PUTIN: “L’ITALIA È GOVERNATA DA UN BRANCO DI INCAPACI, IN EUROPA NON CONTANO NULLA”

Vladimir Putin è un politico, nato il 7 ottobre 1952 a San Pietroburgo, attuale Presidente della Russia, incarico già ricoperto dal 2000 al 2008.

Prima di entrare in politica, Putin ha maturato una lunga esperienza nei servizi di sicurezza russi: dal 1975 al 1991, infatti, ha fatto parte del KGB. Vladimir Putin, che è laureato in Diritto Internazionale alla Facoltà di Legge dell’Università Statale di Leningrado( Oggi SanPietroburgo), è stato eletto dal noto settimanale statunitense Time “Uomo dell’anno 2007”.

Proprio ieri assemblea del Parlamento  Europeo, durante il discorso del Premier Italiano sulle misure da attuare per arginare il fenomeno “immigrazione” e sulle nuove direzioni economiche europee-collettive, Vladimir Putin, Presidente della Federazione Russa, si è alzato sbraitando a voce tonante lasciando basiti tutti i presenti, e costringendo la sospensione dell’Assemblea dopo vari richiami.

NON POSSO TOLLERARE” Sbraitando si alza Putin verso il premier Italiano, “Non posso restare oltre ad ascoltare, il mio tempo è importante e non ho intenzione di perderlo così. Sono mesi che sento i soliti vostri discorsi, ma sono parole vuote, nascondono l’Incapacità dei politici Italiani di governare.
Non contate nulla in Europa, non siete stati in grado di affrontare un debito pubblico, il problema immigrazione, nè far fronte alla politica europea dimezzando le ricchezze del vostro popolo”.
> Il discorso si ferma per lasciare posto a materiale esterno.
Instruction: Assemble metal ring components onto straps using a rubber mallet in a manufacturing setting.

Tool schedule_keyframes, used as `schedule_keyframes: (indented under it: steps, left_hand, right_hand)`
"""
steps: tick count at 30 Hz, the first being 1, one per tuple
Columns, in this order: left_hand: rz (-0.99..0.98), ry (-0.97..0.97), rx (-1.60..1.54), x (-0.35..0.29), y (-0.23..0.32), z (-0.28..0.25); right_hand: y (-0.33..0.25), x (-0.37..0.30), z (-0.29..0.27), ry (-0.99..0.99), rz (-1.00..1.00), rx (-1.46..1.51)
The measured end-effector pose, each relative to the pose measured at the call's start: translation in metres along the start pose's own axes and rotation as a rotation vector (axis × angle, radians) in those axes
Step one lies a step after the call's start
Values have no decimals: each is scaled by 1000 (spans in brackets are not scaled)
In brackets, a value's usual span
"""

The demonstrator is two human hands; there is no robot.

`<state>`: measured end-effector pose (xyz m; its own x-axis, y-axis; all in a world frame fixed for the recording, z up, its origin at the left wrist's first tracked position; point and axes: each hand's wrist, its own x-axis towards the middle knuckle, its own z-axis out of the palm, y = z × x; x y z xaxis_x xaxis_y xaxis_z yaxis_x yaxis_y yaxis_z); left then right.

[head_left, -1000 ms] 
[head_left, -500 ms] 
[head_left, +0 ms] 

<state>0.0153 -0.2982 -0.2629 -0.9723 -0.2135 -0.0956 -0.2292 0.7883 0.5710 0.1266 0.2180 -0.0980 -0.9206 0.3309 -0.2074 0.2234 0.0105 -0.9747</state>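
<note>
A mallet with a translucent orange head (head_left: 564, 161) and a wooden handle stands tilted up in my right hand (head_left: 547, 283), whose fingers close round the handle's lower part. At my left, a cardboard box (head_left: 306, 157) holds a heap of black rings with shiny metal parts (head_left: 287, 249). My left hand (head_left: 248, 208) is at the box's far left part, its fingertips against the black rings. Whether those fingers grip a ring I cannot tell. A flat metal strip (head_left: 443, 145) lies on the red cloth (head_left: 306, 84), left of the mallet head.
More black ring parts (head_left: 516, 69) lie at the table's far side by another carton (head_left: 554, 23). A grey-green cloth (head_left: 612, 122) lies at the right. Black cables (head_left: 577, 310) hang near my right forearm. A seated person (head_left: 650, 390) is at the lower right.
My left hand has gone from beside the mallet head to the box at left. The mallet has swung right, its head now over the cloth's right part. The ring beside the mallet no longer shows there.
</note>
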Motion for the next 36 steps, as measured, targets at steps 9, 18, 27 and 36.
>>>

Poi continua “Avete tagliato fondi a Scuole e Sanità, adesso solo i ricchi possono curarsi, e coltivate una popolazione di ignoranti e ingenui incapaci di interessarsi ai problemi della società. Guardate madre Russia, guardate come prospera, i giovani si istruiscono, l’economia è sempre più forte! Non starò qui a perdere altro tempo, il mio consiglio l’avete avuto!”

Questa è l’ennesima figuraccia fatta da un governo Italiano, dinnanzi alla corte Europea, ma mai nessun altro leader di Stato aveva usato toni così forti e direttinei confronti di un nostro rappresentante.

Insomma il 2016 appena conclusosi, ha un trionfatore assoluto, Putin, e uno sconfitto principale, l’establishment euro americano. Lo dico in modo neutro, come risultato di fatti ormai conclamati. L’Europa è stata indebolita dal referendum britannico e anche un po’ da quello italiano.